The automated detection and analysis of small vessels from non-invasive imaging data is critical for many clinical studies such as the research on cerebral small vessel disease(CSVD) [3], which is the most common vascular cause of dementia in Alzheimer’s disease and related dementia (ADRD) [5]. According to [12], a brain vessel with a diameter less than 0.5mm is considered as a small vessel by most pathologists. Fortunately, with the recent advances in MRA at 7-Tesla 7 and black-blood MRI at 3- and 7-Tesla [10], it is now possible to detect the small cerebral vessels directly. Although the segmentation of large vascular structures has been well studied for many years [4, 6, 8, 11, 15], accurate and reliable small vessel segmentation remains a challenging task. In contrast to large vessels, small vessels usually exhibit the following two main characteristics(Fig. 1). (1) Its cross-section only occupies a few image voxels due to the limited resolution of imaging techniques such as the magnetic resonance angiography(MRA). This makes the regular assumption of tube-like shape for vessels often does not hold. (2) Small vessels often have weak intensities and low contrasts, which would be easily affected by noise or surrounding backgrounds. These characteristics are generally not well modeled by existing methods for vessel detection [4, 6, 8, 11, 15].

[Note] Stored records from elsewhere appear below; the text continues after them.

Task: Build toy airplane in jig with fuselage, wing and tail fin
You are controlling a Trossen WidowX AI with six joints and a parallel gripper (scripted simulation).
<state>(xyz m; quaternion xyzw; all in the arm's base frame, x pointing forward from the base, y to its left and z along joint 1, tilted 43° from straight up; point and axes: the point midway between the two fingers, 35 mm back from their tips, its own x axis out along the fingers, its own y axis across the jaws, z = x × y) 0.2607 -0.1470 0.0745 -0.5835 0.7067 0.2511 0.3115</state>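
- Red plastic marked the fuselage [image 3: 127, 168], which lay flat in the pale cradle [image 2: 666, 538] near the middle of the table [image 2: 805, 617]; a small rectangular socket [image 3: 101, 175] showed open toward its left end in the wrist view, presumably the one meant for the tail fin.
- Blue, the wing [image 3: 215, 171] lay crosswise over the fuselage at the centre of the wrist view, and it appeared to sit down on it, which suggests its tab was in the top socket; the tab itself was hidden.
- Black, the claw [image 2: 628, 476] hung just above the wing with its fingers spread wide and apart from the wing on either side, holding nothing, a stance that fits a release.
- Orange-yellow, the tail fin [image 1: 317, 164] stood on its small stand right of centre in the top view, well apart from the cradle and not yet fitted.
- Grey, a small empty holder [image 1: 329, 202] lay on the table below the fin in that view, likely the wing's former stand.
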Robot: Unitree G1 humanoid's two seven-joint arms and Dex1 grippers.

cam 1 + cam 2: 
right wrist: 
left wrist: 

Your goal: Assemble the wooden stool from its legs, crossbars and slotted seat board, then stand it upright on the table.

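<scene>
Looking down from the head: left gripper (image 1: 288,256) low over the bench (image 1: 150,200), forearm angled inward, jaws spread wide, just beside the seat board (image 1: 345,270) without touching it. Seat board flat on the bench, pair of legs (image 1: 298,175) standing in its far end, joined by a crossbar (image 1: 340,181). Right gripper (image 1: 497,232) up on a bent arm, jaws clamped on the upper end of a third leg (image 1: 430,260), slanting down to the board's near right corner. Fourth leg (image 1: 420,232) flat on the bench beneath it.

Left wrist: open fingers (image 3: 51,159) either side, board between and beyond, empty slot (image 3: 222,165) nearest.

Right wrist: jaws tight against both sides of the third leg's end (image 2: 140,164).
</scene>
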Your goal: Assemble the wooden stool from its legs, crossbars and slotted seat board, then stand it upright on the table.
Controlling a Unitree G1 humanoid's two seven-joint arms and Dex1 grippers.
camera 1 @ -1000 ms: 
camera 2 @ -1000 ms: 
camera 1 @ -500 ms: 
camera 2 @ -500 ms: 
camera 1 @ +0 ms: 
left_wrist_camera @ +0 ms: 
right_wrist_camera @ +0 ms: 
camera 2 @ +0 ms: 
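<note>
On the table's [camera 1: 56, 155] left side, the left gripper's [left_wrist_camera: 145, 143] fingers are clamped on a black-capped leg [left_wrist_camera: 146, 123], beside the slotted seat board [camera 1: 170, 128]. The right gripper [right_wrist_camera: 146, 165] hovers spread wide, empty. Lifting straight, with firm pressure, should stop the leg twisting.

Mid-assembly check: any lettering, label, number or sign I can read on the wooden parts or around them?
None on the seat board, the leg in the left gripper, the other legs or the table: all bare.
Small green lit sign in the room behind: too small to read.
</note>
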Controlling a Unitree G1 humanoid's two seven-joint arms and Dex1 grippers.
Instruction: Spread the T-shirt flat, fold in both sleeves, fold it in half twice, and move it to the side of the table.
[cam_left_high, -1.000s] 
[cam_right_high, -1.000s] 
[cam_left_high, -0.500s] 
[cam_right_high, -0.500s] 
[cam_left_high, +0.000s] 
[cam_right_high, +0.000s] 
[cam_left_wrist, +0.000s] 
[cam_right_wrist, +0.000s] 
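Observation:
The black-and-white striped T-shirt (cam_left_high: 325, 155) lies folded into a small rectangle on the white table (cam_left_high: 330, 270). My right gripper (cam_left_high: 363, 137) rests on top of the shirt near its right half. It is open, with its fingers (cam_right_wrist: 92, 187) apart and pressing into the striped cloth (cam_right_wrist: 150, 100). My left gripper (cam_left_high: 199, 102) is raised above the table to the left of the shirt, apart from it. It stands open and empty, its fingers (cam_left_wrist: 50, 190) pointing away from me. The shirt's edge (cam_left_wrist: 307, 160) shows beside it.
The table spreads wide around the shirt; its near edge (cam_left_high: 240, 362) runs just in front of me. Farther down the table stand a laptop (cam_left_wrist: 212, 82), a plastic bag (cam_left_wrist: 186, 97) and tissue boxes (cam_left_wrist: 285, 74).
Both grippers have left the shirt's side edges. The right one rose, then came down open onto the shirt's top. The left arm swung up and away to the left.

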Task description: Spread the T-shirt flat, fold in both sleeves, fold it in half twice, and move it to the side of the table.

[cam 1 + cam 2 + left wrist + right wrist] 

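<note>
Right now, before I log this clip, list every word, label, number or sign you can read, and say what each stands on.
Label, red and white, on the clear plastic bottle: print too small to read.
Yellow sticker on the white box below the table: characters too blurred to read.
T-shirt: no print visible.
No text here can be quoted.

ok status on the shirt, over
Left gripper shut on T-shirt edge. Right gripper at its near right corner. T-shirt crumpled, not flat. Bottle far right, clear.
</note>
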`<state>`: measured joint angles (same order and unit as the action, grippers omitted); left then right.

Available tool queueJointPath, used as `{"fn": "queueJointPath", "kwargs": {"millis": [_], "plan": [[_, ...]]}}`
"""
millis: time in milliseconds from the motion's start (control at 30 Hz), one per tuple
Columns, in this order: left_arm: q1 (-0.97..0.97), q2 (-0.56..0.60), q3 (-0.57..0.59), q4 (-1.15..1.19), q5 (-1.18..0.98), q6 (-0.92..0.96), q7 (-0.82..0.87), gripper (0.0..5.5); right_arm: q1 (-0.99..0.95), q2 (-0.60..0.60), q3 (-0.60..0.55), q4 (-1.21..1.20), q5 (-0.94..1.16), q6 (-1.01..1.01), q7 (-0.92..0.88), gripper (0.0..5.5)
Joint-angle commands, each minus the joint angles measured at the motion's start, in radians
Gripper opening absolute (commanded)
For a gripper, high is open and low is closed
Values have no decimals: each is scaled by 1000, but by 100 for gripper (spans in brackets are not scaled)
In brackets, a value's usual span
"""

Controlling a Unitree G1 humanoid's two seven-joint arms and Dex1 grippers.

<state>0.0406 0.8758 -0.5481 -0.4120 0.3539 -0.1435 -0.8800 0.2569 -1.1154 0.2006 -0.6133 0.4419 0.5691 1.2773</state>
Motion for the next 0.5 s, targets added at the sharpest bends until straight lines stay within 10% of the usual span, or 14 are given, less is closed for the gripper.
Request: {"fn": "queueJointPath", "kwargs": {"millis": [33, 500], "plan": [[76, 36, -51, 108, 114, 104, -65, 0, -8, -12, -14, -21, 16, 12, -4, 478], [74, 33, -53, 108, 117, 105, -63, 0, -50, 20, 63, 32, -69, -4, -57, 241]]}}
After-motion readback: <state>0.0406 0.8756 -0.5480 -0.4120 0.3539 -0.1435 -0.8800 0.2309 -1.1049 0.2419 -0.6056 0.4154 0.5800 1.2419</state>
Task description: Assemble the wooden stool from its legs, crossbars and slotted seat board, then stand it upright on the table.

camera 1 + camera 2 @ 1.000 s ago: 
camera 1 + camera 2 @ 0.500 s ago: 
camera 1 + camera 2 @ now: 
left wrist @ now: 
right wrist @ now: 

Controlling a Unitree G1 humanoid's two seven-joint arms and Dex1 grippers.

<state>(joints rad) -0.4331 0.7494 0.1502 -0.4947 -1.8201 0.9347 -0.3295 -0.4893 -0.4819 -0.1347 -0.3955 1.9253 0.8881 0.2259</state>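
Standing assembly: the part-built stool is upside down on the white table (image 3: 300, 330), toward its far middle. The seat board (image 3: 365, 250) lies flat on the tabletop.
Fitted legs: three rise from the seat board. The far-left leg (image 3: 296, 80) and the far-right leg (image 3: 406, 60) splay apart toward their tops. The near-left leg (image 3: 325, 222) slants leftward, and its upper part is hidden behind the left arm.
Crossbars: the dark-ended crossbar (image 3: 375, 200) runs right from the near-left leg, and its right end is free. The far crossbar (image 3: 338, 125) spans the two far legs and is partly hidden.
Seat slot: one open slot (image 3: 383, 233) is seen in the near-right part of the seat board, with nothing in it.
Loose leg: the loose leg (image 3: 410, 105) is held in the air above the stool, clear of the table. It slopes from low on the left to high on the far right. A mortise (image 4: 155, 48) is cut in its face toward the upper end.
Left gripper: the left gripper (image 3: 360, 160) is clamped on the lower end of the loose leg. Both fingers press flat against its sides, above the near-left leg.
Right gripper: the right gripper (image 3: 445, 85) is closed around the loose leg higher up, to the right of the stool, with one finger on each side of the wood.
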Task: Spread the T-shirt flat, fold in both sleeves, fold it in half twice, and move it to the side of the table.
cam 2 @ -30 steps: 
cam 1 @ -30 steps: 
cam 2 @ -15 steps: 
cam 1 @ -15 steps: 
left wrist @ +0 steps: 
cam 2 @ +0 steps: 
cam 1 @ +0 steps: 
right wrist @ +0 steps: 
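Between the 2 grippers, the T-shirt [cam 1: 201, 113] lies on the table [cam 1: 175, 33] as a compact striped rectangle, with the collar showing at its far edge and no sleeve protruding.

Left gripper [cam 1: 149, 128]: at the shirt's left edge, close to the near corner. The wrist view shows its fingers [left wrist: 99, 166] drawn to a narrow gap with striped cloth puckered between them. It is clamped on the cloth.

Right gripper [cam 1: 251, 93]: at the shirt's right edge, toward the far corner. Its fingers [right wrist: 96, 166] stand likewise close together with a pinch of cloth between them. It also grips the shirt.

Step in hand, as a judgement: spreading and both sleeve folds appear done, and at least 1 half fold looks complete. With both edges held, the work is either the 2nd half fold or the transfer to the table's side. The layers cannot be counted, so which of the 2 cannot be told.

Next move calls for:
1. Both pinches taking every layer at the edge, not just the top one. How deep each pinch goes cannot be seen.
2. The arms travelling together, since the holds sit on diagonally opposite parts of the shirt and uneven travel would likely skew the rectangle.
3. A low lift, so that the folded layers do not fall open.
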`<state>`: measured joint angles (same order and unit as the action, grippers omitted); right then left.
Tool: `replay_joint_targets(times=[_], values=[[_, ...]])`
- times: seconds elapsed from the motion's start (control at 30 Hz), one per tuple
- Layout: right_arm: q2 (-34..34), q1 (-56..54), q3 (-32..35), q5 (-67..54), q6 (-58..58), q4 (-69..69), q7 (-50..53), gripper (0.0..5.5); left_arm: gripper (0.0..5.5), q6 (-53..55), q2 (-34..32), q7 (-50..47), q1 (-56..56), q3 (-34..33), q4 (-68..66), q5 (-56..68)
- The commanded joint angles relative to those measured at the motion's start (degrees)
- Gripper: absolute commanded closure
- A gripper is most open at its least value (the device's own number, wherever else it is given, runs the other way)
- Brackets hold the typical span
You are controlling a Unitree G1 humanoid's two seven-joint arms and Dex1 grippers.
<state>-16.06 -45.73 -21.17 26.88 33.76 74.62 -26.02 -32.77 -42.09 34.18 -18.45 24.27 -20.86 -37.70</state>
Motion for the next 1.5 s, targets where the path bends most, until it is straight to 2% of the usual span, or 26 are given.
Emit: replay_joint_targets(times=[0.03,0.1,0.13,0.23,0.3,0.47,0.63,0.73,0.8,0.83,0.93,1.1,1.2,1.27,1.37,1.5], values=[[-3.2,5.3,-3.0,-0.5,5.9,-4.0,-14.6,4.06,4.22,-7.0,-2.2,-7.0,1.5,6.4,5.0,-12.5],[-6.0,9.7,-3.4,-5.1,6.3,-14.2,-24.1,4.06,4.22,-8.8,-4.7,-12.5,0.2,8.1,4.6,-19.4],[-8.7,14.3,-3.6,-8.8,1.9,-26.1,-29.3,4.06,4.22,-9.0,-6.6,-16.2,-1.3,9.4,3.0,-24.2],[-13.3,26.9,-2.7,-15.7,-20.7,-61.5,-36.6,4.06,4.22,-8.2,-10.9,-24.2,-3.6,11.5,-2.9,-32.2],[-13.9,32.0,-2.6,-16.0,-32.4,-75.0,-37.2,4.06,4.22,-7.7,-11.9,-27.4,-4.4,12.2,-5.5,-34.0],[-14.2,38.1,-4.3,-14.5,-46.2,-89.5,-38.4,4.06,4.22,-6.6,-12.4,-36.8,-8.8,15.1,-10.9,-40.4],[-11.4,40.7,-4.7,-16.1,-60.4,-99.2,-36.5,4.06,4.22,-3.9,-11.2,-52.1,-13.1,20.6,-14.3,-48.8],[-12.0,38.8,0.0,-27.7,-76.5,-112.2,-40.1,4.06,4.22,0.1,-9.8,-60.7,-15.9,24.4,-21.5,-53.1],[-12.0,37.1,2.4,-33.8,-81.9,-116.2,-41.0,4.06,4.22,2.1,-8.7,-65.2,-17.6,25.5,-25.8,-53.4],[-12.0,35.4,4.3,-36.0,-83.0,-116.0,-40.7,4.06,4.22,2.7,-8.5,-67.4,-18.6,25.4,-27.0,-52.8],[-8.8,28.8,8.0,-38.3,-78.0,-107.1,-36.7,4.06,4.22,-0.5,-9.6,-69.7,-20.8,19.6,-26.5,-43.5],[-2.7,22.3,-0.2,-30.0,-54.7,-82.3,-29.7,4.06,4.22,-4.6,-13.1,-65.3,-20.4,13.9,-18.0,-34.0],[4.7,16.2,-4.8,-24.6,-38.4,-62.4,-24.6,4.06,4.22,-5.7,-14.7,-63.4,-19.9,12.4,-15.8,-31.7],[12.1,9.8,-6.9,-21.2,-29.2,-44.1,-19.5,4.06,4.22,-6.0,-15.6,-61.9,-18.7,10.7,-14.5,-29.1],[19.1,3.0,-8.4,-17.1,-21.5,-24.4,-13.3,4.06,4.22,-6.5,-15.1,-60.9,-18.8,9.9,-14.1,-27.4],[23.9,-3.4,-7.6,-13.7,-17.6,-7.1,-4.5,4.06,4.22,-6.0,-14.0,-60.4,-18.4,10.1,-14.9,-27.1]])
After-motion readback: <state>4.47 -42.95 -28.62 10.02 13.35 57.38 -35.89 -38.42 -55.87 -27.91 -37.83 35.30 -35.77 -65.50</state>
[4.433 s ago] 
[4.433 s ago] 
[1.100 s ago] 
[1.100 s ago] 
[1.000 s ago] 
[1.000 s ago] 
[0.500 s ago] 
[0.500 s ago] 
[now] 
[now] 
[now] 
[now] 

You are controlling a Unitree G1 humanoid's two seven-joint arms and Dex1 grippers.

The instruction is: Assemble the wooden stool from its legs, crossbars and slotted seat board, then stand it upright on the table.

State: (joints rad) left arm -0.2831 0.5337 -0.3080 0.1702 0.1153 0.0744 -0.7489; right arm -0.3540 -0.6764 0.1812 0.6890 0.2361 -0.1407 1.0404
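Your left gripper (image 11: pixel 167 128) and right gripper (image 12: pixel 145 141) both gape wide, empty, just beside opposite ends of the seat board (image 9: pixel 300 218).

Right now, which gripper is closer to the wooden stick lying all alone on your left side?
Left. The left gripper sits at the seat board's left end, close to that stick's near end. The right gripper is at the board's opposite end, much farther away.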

Fig. 1. Challenges in small vessel detection.

(a) A high-resolution MRA image patch (0.2 × 0.2 × 0.4 mm) acquired by a 7T Simens Terra scanner. (b) A black-blood MRI image patch (0.5 × 0.5 × 0.5 mm) acquired by a Siemens 3T Prisma scanner. In each case, a maximal(minimal) intensity projection (left) and two cross sections of small vessels (right) were plotted. In (a) and (b), each cross-section corresponds to the line of the same color overlaid on the left panel (green: irregular appearances of small vessel cross-sections, red: low contrasts of small vessel cross-sections).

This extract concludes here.